UN refugee agency urges parties to Somalia conflict to respect international law News
UN refugee agency urges parties to Somalia conflict to respect international law

[JURIST] The Office of the UN High Commissioner for Refugees (UNHCR) [official website] on Tuesday condemned [press release] the violence perpetrated against civilians in Mogadishu, Somalia, during an uptick in fighting between government and militia forces over the weekend, as a violation of international human rights law. Calling the treatment of the civilian population "unacceptable," Guillermo Bettocchi, the UNHCR Representative to Somalia, said that "[a]ll warring parties in this conflict should be reminded of their obligations under international humanitarian and human rights law to protect civilians, to refrain from indiscriminate attacks on civilians and to limit their attacks to military targets." UNHCR was forced to suspend humanitarian aid to roughly 30,000 people southeast of the capitol after fighting between government and opposition forces made access too dangerous. Calling children the "main victims" of the fighting, UN International Children's Emergency Fund (UNICEF) [official website] Acting Representative to Somalia Hannan Sulieman reminded [press release] those participating in the conflict that the "use of children under 15 years old in combat is a war crime with legal consequences for the perpetrators." According to UNHCR, the latest round of fighting raised the number of people displaced from Mogadishu to 117,000 with 200 people killed in the capitol last month.

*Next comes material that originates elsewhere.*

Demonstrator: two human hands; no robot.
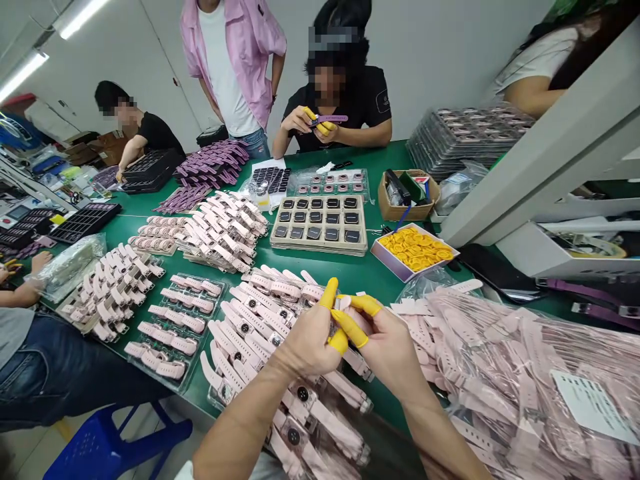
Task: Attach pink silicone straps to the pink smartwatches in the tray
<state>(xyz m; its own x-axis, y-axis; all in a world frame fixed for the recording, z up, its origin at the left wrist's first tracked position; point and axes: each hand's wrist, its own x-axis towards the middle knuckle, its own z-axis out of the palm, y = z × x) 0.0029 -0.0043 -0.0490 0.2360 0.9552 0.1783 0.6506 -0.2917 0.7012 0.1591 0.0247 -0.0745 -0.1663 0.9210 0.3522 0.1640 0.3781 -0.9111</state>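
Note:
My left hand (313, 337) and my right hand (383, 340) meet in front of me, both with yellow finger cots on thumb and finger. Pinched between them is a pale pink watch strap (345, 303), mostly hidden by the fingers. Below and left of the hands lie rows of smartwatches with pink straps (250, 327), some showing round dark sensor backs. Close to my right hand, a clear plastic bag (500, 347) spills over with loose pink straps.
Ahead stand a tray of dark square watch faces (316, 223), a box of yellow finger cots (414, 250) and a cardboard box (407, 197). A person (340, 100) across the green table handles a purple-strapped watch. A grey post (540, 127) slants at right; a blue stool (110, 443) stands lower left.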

Somalia has endured a lengthy civil war and several rounds of failed peace talks [BBC timeline] since the collapse of its last civil government in 1991. In April, the Somali parliament, meeting in Djibouti to avoid violence in Mogadishu, voted to adopt [JURIST report] Islamic Sharia law [CFR backgrounder; JURIST news archive] as part of a cease-fire agreement with the country's Hizb al-Islamiya and Al-Shabaab rebels. Somali President Sharif Sheikh Ahmed [BBC profile] expressed his support [JURIST report] for the adoption of a moderate form of Sharia in March as part of peace talks with the rebels. In December, Human Rights Watch (HRW) [advocacy website] released a report [text, PDF] accusing both rebels and the government of having committed war crimes in the conflict. In January 2007, the transitional government began imposing martial law [JURIST report] over areas under their control.